To approve the admission of the testimony of Nass it would be necessary to expand the rules under which experimental evidence may be received so as to permit evidence of experiments when identity of conditions could only be made to appear by assuming the existence of material facts of which there was no evidence. This, of course, would completely destroy the usefulness of evidence of experiments.

Barker says the expert testimony was the most logical explanation of the accident and it was for the jury to choose between that explanation and any plaintiff might offer.
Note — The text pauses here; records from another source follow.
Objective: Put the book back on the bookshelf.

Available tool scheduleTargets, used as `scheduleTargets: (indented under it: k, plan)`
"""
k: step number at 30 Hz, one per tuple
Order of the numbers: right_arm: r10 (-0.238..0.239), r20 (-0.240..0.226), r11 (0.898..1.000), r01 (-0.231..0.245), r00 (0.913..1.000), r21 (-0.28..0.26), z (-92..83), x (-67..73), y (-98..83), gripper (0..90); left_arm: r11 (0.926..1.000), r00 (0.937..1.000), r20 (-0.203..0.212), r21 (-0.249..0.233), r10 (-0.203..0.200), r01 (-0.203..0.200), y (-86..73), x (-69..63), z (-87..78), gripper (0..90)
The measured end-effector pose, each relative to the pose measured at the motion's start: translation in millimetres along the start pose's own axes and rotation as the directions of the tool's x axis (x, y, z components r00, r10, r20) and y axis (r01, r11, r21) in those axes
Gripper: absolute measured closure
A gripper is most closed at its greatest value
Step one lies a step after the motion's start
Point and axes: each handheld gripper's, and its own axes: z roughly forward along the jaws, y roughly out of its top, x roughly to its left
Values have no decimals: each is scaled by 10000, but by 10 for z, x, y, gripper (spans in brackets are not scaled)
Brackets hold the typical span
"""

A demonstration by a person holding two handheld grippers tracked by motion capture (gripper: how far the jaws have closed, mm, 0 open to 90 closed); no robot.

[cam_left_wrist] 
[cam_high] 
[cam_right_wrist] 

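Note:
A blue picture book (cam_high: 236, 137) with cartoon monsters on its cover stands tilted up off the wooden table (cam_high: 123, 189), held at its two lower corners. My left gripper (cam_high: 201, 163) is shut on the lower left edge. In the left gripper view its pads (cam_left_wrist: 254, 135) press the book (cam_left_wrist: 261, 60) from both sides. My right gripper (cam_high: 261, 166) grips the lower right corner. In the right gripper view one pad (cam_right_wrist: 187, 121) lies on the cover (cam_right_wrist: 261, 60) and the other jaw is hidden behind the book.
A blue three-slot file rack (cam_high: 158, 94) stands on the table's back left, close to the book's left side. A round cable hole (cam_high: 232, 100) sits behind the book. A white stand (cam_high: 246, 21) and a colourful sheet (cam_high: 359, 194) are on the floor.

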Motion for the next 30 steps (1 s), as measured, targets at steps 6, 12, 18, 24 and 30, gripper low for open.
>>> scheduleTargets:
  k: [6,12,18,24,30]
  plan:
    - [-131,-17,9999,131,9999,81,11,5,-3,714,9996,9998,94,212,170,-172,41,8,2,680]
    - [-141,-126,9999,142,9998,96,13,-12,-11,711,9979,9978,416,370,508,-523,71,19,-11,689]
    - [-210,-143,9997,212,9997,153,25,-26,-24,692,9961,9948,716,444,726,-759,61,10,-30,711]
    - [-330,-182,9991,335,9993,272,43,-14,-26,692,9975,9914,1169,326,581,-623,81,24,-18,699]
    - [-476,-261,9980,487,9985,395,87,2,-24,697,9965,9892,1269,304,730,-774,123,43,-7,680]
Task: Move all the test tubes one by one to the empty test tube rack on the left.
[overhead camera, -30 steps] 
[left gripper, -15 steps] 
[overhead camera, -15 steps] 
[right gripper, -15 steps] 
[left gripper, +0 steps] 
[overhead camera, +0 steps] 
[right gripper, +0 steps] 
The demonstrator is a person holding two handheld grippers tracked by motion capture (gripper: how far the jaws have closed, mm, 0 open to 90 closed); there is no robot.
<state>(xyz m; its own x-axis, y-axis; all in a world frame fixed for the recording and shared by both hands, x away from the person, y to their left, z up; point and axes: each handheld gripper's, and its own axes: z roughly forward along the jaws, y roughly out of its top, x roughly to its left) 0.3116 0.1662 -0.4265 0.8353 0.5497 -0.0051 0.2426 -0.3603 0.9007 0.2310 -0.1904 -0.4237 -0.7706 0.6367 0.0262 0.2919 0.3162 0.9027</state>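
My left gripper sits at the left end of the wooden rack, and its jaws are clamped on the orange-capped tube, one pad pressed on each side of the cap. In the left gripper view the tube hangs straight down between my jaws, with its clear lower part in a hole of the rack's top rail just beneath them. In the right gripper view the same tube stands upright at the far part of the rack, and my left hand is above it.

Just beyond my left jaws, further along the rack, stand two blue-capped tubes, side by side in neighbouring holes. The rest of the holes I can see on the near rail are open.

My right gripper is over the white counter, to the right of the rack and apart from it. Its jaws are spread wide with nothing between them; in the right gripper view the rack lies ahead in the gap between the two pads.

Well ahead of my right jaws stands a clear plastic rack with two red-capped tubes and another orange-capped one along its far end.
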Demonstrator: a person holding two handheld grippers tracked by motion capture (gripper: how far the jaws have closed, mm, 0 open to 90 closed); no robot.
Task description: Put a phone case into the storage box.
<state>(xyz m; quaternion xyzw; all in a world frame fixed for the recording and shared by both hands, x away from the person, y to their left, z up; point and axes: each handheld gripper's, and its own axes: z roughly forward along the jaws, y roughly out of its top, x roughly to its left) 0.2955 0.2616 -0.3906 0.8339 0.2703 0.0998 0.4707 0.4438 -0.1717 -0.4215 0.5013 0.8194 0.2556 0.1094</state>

The verdict indicates that the jury accepted and relied upon this line of reasoning. Nass had demonstrated one way in which the chair leg could be collapsed and after listening to his testimony the jurors turned to Andrews for a better theory. They understood it to be their duty to determine the cause of the collapse of the chair. Andrews testified he sat in the chair in a normal manner and did not tip it backward, which was no explanation of the cause of its collapse. It was reasonable for the jury to accept the explanation of Nass since it provided the only evidence of the cause of the collapse of the chair. But Andrews' testimony was sufficient to raise the inference that Barker was negligent. The duty rested upon *539 Barker to produce evidence sufficient to meet that inference and the jury was so instructed. The incompetent evidence of the Nass experiment was the only evidence introduced by Barker to prove it was not negligent and that Andrews was negligent.

The court erred in giving an instruction on contributory negligence and in admitting the testimony of Nass over objection. These errors were seriously prejudicial to the case of the plaintiff; without them he would probably have fared better at the hands of the jury.

[5] Plaintiff contends against Barker, as he does against Virtue, that he was entitled to the benefit of the doctrine of strict liability. The claim is made for the first time on appeal and may not be considered.

The judgment in favor of Virtue Brothers Manufacturing Company is affirmed.

The judgment in favor of Barker Brothers Corporation is reversed.

Ford, P. J., and Moss, J., concurred.

NOTES

[fn. *] *. Retired Presiding Justice of the Court of Appeal sitting under assignment by the Chairman of the Judicial Council.